§ Instructions to follow
State how many lines of the data contain the word "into", and write nothing besides the number.

Saved data entries:

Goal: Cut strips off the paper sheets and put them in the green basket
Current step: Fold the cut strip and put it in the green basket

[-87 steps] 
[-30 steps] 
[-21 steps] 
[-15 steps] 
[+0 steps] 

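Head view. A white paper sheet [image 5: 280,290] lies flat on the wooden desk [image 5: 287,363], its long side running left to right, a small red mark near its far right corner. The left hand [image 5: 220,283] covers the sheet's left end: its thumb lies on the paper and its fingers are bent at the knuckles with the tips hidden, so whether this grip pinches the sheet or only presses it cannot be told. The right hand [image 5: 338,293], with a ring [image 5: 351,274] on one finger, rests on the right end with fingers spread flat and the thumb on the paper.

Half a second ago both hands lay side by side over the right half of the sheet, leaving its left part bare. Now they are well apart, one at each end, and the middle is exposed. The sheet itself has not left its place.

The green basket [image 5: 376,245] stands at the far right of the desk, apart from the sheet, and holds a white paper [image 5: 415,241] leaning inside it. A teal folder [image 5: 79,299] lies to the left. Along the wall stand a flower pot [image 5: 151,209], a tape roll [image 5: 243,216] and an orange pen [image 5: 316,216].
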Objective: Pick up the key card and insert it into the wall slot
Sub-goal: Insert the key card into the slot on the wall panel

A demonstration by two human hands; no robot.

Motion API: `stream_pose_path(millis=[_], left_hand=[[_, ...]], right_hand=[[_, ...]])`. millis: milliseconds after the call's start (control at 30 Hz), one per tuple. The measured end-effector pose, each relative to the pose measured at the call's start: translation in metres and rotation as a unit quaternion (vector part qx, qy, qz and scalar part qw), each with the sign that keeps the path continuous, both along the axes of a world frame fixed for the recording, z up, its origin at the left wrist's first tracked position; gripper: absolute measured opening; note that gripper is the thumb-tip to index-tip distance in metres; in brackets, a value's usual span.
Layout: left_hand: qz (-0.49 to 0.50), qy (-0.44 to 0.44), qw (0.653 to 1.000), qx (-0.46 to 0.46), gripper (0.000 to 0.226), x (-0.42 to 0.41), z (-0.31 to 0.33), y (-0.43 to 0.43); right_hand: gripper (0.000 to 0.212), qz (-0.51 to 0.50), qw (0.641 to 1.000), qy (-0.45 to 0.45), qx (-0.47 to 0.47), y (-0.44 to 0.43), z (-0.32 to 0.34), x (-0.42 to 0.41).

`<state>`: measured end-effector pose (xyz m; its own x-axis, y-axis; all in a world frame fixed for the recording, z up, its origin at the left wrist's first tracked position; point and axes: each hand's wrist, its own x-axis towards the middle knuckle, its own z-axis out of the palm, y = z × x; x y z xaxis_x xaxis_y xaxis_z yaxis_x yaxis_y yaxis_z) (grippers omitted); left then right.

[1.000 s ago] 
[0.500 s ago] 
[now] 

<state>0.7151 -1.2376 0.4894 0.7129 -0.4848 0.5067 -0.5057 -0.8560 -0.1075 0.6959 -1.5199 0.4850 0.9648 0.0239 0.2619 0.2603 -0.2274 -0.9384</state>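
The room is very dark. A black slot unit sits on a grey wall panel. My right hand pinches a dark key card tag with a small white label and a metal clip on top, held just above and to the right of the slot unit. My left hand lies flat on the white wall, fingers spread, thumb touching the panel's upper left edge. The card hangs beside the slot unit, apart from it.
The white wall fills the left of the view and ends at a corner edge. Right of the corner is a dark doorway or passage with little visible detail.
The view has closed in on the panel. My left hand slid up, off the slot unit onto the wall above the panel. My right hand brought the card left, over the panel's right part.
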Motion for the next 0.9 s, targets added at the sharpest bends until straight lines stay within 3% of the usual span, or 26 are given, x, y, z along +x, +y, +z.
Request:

§ Solved problem
2